_What is expected_
Find the line with "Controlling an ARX" in the data below. Repeat it and every line after it up to the end, exactly, but drop the pictures.

━━━━━ Records provided

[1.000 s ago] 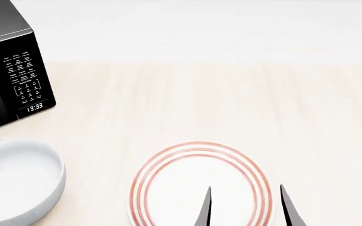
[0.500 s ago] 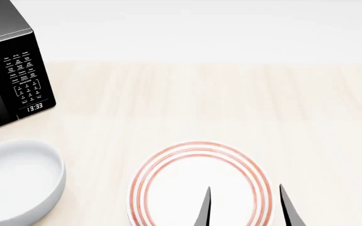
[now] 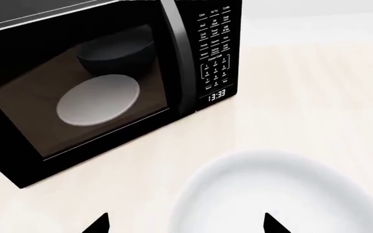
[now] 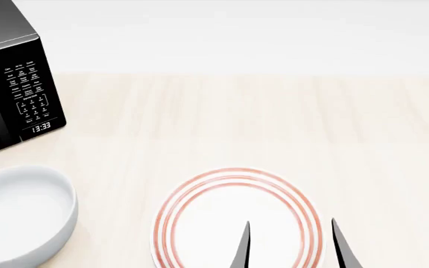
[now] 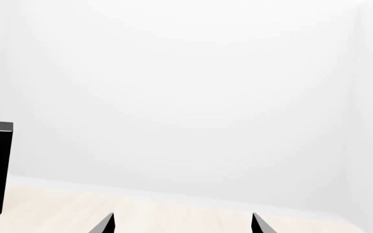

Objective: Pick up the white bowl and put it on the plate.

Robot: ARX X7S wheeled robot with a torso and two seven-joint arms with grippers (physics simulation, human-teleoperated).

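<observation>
Bowl [image 4: 20, 215], the white bowl, sits upright, mouth up, beside plate [image 4: 237, 220].

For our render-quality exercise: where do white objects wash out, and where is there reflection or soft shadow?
Head view: the white bowl is softly shaded inside; the plate looks flat, marked by red rings. Left wrist view: bowl rim blurs into the table; the microwave window is dim.

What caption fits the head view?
Bowl sits left of plate; open right gripper above plate.

Bright, even, washed-out render; soft faint shadows, sharp focus, no edge distortion.
</observation>
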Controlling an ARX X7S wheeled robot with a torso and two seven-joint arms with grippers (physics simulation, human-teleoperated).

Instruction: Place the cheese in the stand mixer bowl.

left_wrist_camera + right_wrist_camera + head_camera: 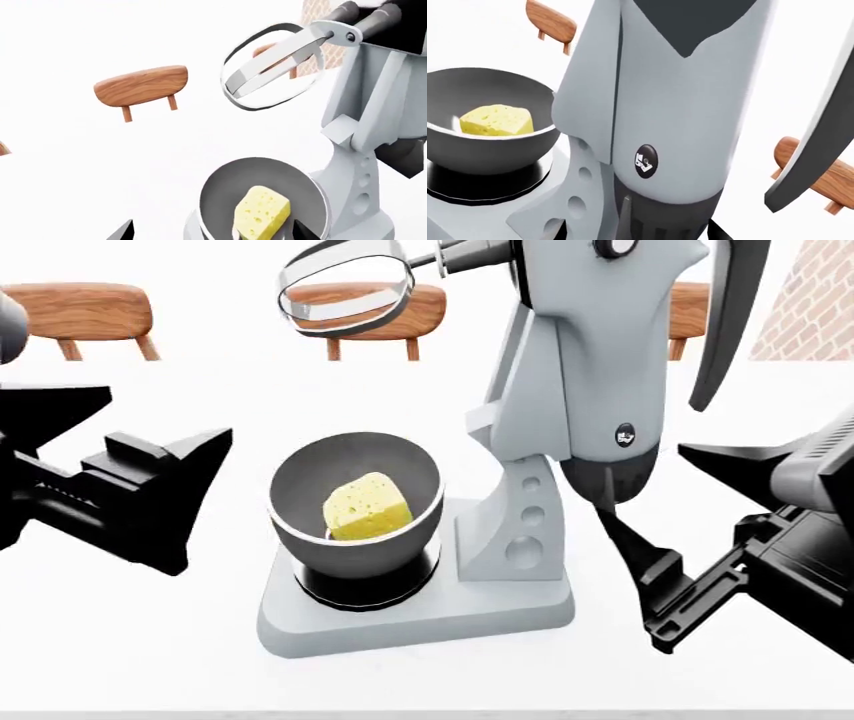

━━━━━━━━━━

_Solution to the problem_
Controlling an ARX X7S wheeled robot with a torso and two seven-joint arms with grippers (physics simulation, human-teleoperated).

Instruction: Place the cheese in the stand mixer bowl.

left_wrist_camera + right_wrist_camera + head_camera: 

That completes the answer to this exercise.